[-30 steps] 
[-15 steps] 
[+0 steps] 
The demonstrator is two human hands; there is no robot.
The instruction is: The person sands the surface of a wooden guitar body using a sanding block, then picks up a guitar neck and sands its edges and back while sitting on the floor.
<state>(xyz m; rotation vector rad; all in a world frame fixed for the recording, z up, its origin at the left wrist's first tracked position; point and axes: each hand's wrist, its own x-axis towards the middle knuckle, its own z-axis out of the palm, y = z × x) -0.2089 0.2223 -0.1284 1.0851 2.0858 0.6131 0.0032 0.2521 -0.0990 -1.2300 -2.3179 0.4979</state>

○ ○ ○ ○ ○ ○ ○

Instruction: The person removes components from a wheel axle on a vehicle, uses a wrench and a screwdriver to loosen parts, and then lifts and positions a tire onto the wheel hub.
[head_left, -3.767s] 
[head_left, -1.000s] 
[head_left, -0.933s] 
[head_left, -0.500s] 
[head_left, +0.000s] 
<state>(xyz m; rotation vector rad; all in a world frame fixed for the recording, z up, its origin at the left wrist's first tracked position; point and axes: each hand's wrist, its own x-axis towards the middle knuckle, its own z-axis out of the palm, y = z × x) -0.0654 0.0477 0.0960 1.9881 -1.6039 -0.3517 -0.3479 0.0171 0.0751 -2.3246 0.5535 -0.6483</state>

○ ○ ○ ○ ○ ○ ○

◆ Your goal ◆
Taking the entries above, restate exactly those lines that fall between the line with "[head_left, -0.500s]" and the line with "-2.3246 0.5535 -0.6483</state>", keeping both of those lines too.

◆ Solution ◆
[head_left, -0.500s] 
[head_left, +0.000s] 
<state>(xyz m; rotation vector rad; all in a world frame fixed for the recording, z up, its origin at the left wrist's first tracked position; point and axes: each hand's wrist, its own x-axis towards the middle knuckle, its own z-axis out of the palm, y = z × x) -0.0654 0.0477 0.0960 1.9881 -1.6039 -0.3517 -0.3479 0.0171 0.0751 -2.3246 0.5535 -0.6483</state>

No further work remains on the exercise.